→ GOAL OF THE EXERCISE: Copy the records below word for word. Stop after the line that contains "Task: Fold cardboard".

SUPPLIED MATERIAL: Begin

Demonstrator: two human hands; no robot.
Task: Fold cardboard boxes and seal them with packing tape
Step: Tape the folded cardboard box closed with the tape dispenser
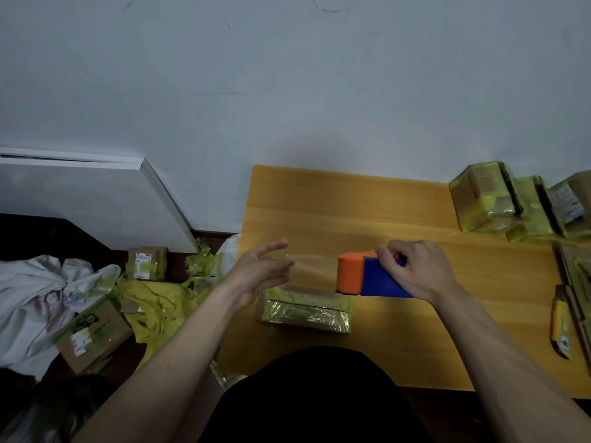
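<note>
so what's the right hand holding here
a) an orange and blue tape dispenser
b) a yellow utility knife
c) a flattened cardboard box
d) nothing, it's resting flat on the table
a: the right hand is curled round the blue body of the orange and blue tape dispenser, held above the wooden table, with a strip of clear tape stretched from it to the left hand.

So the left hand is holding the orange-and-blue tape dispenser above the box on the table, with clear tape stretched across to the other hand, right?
Not quite: the head view shows the right hand holding the orange-and-blue tape dispenser above the box on the table, with clear tape stretched across to the left hand.
</note>
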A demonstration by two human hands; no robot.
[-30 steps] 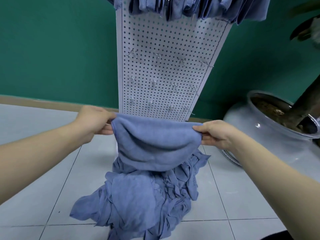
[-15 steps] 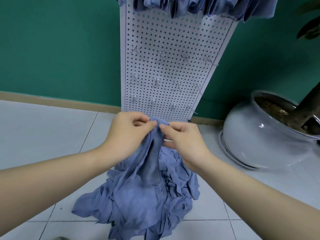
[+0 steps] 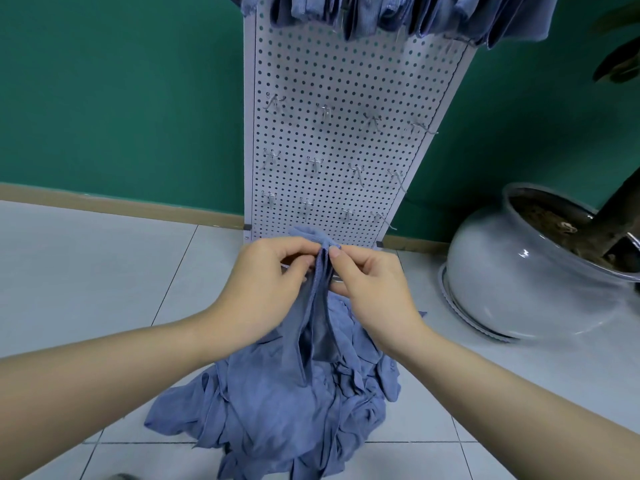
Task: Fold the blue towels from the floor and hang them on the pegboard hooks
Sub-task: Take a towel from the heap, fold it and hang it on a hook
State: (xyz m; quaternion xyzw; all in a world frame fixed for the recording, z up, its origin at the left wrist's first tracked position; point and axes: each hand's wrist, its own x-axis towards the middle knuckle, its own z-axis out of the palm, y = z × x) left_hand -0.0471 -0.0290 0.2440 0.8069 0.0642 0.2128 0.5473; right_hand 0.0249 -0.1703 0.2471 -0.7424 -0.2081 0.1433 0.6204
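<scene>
Towel (image 3: pixel 317 317) hangs pinched at its top between the fingers of the left hand (image 3: pixel 266 282) and right hand (image 3: pixel 372 289), above the pile (image 3: pixel 277 410) on the floor (image 3: pixel 104 271).

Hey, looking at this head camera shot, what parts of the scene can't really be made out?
- Hung towels: tops cut off by the upper frame edge, so their hooks are unseen.
- Held towel: its pinched corners are covered by the left hand and right hand.
- Towel pile: the count is lost in the tangle.
- Plant: mostly beyond the right edge.
</scene>
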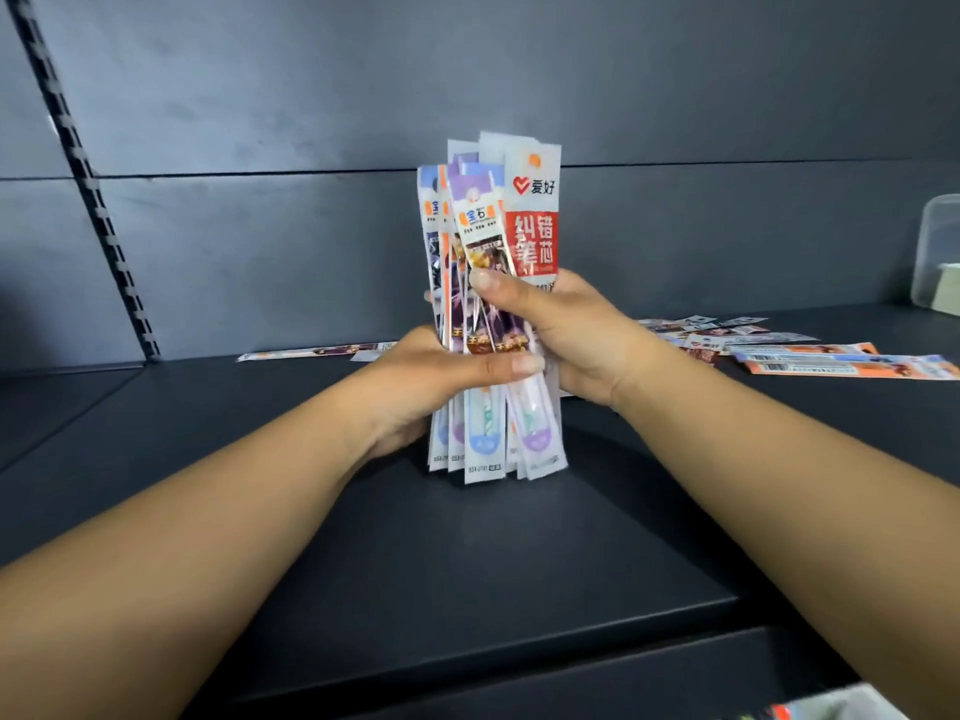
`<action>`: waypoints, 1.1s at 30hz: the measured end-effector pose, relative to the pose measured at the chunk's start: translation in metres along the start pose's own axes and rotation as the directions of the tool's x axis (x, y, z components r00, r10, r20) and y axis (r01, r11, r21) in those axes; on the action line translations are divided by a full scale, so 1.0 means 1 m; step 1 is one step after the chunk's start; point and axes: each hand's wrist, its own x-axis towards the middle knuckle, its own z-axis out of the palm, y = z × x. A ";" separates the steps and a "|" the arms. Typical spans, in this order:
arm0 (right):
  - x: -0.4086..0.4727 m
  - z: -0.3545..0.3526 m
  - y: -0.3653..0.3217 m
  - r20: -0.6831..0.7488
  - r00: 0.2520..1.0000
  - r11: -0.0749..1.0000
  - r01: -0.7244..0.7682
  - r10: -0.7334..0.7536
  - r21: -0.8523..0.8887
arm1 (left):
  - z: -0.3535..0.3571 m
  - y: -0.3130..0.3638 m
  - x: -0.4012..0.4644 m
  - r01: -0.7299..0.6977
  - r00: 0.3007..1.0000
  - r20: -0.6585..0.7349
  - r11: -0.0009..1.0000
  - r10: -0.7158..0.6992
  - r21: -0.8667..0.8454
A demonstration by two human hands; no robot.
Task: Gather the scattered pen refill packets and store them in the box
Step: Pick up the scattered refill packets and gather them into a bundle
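Observation:
A bundle of several pen refill packets stands upright on the dark shelf, its lower ends touching the surface. My left hand grips the bundle low down, thumb across its front. My right hand grips it higher up, thumb pressed on the front packets. More loose packets lie scattered flat on the shelf at the right. One packet lies flat behind at the left. A clear plastic box stands at the far right edge, partly cut off.
A dark back wall closes the shelf behind, with a slotted upright rail at the left. The shelf's front edge runs below my forearms. Some colourful packaging shows at the bottom right corner.

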 end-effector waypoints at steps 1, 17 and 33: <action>0.000 0.002 0.001 -0.074 0.997 0.999 0.038 -0.038 -0.007 | 0.003 0.001 0.000 -0.023 0.999 -0.026 1.000 0.022 -0.011; -0.026 -0.010 -0.004 -0.067 0.998 0.995 0.022 -0.016 0.094 | 0.020 0.001 0.004 -0.122 0.987 -0.099 0.990 0.128 0.066; -0.119 -0.261 -0.102 -0.076 0.995 0.966 -0.076 0.059 -0.246 | 0.262 0.016 0.160 -0.032 0.996 0.073 0.989 0.043 -0.143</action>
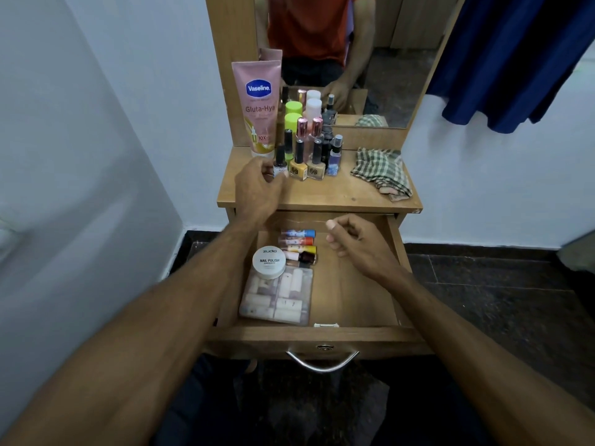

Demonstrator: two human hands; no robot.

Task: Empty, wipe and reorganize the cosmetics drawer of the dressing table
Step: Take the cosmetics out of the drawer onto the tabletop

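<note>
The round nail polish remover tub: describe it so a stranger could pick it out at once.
Look into the open wooden drawer under the dressing table top. Along its left side, the nail polish remover tub rests on the far end of a clear pouch, just nearer than a row of small bottles lying on their sides. It is the only round, flat thing there, with a white lid reading NAIL POLISH.

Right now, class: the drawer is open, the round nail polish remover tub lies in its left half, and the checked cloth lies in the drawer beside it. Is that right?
Not quite. The checked cloth lies on the tabletop, to the right of the bottles, not in the drawer. The head view shows this. The drawer is open, and the round nail polish remover tub does lie in its left half.
</note>
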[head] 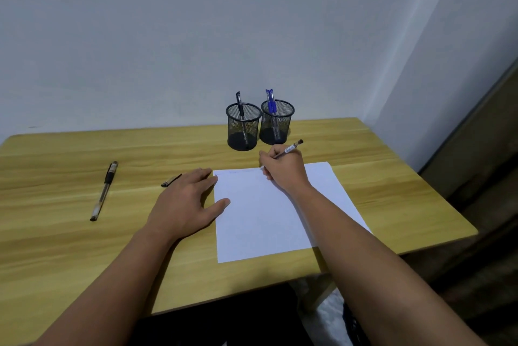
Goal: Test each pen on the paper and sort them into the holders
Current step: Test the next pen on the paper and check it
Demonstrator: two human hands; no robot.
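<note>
A person's right hand (283,167) gripped a pen (288,149) in a writing hold, fingers curled round the barrel, its tip hidden behind the fingers near the top edge of a white sheet of paper (269,222) on a wooden desk (84,247). The left hand (185,205) lay flat and open, holding nothing, its fingertips and thumb resting on the sheet's left edge.

The risks from here looked modest. The sheet could slide or crumple under the stroke if the left hand lifted, since nothing else pinned it. Faint marks already lay along the top edge, so a weak line could be misread and the pen sent to the wrong holder. The writing hand also worked close to the two mesh holders, and a careless lift could knock one over.

The pen under test sat in the right hand, its back end angled up and to the right, toward the right holder (277,122), which held blue pens. The left holder (243,127) held one dark pen. A capped pen (104,190) lay well apart to the left, untested by the look of it, and a loose pen cap (171,180) lay just beyond the left hand's fingers.
</note>
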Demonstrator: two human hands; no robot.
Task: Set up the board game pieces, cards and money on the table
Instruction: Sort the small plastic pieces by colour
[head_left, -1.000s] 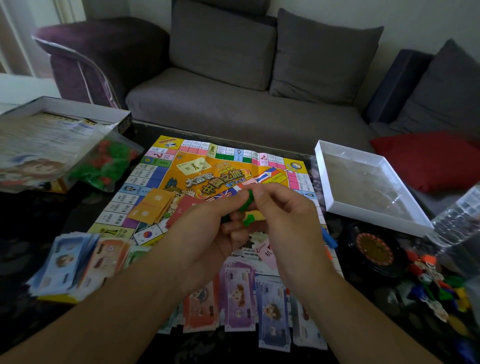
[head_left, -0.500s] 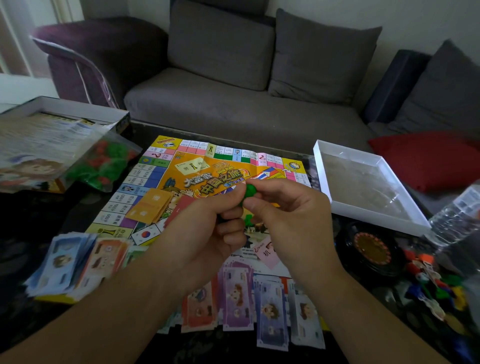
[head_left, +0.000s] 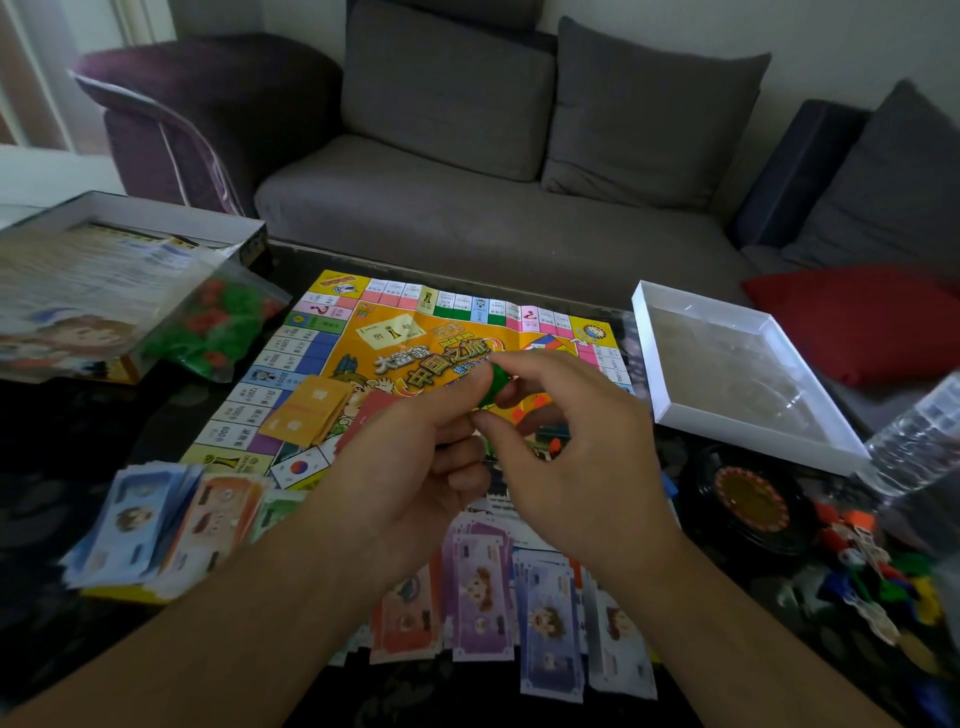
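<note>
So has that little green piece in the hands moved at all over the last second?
Yes. The green piece, pinched between the left hand and right hand, has gone a little further from the person, up over the game board's yellow centre, towards the title lettering.

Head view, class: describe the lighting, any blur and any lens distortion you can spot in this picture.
Head view: dim room, daylight at the upper left; the dark table swallows detail. The box insert at left and bottle at right are smeared. Wide-angle bending curves the sofa and frame edges. The hands and green piece are fairly sharp, the banknotes readable.
</note>
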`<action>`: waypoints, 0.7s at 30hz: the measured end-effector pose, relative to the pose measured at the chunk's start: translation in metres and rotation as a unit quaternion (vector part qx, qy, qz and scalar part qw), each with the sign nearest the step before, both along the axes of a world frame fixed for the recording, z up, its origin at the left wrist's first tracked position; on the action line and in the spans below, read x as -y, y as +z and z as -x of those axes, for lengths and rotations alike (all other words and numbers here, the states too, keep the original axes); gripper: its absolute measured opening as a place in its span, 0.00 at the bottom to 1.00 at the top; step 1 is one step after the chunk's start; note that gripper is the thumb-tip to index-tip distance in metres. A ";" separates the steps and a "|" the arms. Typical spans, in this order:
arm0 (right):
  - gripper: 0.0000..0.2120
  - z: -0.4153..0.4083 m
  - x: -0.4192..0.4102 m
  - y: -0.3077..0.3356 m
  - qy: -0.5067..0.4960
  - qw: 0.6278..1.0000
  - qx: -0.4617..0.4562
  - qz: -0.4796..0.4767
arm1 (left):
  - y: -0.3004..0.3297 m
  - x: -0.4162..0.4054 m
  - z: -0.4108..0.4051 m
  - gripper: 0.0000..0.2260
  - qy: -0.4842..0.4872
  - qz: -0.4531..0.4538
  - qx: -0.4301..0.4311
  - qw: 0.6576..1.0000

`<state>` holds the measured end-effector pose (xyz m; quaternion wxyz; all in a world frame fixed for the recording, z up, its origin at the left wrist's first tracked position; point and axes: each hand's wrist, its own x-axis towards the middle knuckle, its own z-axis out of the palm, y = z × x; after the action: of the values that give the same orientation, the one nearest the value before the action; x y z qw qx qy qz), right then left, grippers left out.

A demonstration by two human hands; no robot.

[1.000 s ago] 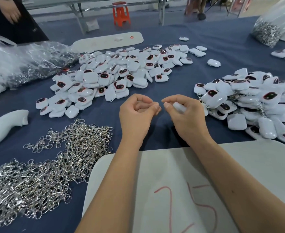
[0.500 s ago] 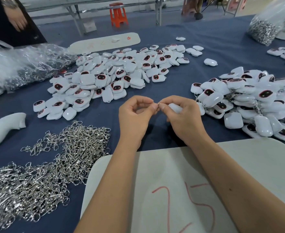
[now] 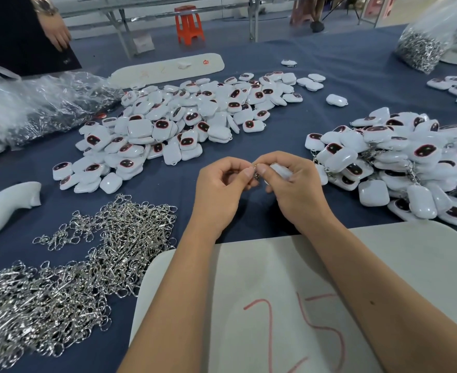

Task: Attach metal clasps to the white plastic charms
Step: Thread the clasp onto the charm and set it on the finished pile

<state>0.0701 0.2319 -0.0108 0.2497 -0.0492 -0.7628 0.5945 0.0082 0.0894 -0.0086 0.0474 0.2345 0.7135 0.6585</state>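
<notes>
the right hand [image 3: 297, 189] curls around a small white rounded plastic charm [image 3: 280, 170], while the left hand [image 3: 222, 192] pinches a tiny silver metal clasp [image 3: 255, 171] at its edge. both hands meet fingertip to fingertip above the dark blue cloth-covered surface [image 3: 248, 146].

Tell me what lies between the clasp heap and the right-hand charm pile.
In the head view: both hands, left hand and right hand, joining a clasp to a charm.

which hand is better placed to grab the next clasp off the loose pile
Left. The left hand is nearer the clasp pile, which lies on its side; the right hand grips the charm.
</notes>
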 end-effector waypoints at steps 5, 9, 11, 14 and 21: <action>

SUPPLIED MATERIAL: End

→ SOLUTION BELOW:
Demonstrator: two human hands; no robot.
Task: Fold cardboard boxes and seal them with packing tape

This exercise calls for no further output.